Apes Revolution, il Pianeta delle Scimmie

Il Pianeta delle Scimmie, 1968
Il Pianeta delle Scimmie, 1968

Prima di perdermi in tecnicismi e divagazioni dico subito che il film mi è piaciuto molto e che se dovessi dargli un voto gli darei un bel sette, anzi sette e mezzo va’. Dura due ore abbondanti, 130 minuti per l’esattezza, e non cala mai la tensione su questo racconto fantascientifico in cui ritorna la paura degli uomini che i loro cugini più prossimi e meno evoluti, le scimmie, possano un giorno superarli in intelligenza e potenza. E’ figlio di quel PIANETA DELLE SCIMMIE del 1968 con Charlton Heston tratto dal romanzo del francese Pierre Boulle e che generò ben quattro sequel: L’ALTRA FACCIA DEL PIANETA DELLE SCIMMIE del 1970, FUGA DAL PIANETA DELLE SCIMMIE del 1971, 1999 CONQUISTA DELLA TERRA del 1972 e ANNO 2670 ULTIMO ATTO del 1973. Come si vede dalle date un film dietro l’altro ogni anno a tambur battente. E per spremere il limone fino alla fine ci furono anche una serie tv del 1974 e un’altra animata del 1975.

Planet of the Apes, 2001
Planet of the Apes, 2001

Una decina di anni dopo, e siamo alla metà degli anni ottanta, da più parti fu ripresa l’idea di un remake o di altri sequel e si ebbero vari progetti con differenti sceneggiature e diverse ipotesi di regia, non ultima quella dell’allora sconosciuto Peter Jackson che sarà l’autore della grandiosa saga de IL SIGNORE DEGLI ANELLI e che lancerà nello star system Andy Serkis, acclamato interprete della motion capture su cui tornerò più avanti. Dobbiamo arrivare al 2001 perché Tim Burton si presti a fare un suo remake con Mark Wahlberg, Tim Roth e Helena Bonham-Carter che però non ha avuto il successo auspicato.

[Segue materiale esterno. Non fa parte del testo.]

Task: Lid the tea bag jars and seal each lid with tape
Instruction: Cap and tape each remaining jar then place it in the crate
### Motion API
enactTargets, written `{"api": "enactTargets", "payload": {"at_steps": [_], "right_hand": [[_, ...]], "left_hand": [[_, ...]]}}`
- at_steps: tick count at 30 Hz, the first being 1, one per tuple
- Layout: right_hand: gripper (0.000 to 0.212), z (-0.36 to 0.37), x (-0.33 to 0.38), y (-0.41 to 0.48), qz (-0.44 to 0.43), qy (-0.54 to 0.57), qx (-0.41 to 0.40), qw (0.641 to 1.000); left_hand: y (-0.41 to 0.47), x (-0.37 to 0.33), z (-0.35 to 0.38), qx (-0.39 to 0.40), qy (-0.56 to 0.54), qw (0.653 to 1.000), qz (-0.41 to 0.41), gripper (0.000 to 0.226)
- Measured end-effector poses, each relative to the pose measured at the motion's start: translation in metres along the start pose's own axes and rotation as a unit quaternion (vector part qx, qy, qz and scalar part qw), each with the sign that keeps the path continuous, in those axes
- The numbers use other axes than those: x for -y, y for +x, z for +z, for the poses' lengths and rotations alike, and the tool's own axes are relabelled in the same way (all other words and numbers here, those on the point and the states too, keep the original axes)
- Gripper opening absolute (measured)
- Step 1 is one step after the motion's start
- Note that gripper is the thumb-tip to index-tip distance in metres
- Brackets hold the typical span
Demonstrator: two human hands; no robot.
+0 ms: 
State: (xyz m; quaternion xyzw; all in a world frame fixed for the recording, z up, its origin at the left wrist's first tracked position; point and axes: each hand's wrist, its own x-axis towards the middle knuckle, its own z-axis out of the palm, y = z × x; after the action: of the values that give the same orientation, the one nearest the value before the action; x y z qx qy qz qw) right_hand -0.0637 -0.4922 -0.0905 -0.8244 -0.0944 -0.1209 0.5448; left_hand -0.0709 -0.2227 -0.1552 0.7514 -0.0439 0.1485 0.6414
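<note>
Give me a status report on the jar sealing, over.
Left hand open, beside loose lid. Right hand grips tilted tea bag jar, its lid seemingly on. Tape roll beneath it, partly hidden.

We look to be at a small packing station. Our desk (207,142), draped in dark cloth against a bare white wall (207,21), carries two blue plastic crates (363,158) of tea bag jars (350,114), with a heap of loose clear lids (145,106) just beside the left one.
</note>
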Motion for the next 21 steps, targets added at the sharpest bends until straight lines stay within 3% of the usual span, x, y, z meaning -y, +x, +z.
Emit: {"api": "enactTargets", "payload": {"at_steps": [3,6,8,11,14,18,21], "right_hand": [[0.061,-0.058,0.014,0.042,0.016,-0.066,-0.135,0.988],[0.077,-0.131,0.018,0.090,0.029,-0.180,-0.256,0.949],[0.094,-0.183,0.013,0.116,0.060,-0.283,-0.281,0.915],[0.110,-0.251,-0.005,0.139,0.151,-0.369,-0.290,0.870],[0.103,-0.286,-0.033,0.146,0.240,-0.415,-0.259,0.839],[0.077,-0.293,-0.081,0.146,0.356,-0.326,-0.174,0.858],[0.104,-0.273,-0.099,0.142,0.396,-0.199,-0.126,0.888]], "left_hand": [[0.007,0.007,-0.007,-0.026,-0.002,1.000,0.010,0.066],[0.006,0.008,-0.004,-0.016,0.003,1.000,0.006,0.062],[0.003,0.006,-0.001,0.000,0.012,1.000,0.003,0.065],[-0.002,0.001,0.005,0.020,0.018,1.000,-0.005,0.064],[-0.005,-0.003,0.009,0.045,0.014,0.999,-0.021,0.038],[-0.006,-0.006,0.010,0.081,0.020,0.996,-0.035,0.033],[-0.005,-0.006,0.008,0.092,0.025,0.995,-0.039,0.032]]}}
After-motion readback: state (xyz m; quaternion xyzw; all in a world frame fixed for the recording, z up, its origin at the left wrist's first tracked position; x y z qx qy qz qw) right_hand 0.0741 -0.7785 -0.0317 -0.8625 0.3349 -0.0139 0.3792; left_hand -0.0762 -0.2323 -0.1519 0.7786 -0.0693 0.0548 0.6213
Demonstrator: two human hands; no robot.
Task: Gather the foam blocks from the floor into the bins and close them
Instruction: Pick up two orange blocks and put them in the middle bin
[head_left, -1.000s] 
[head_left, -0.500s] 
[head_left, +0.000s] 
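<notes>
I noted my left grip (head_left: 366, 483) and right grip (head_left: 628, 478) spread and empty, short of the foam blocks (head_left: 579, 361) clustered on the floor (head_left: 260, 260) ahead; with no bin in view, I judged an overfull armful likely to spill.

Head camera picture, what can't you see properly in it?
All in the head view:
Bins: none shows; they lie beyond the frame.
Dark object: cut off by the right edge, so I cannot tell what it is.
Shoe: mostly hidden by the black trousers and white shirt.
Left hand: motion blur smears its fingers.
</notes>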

Passano altri dieci anni e nel 2011 esce il cosiddetto “reboot” che consiste nel fare piazza pulita dei precedenti film per ricominciare dall’inizio: L’ALBA DEL PIANETA DELLE SCIMMIE che scrive il prequel e racconta come tutto ebbe inizio: un farmaco sperimentale studiato per curare l’Alzheimer e testato sui primati, a causa di un incidente viene inalato da un tecnico di laboratorio sul quale ha però effetti letali e che sarà il “paziente zero” di un’epidemia che, come i grafici raccontano nei titoli di coda, infetterà l’intero pianeta.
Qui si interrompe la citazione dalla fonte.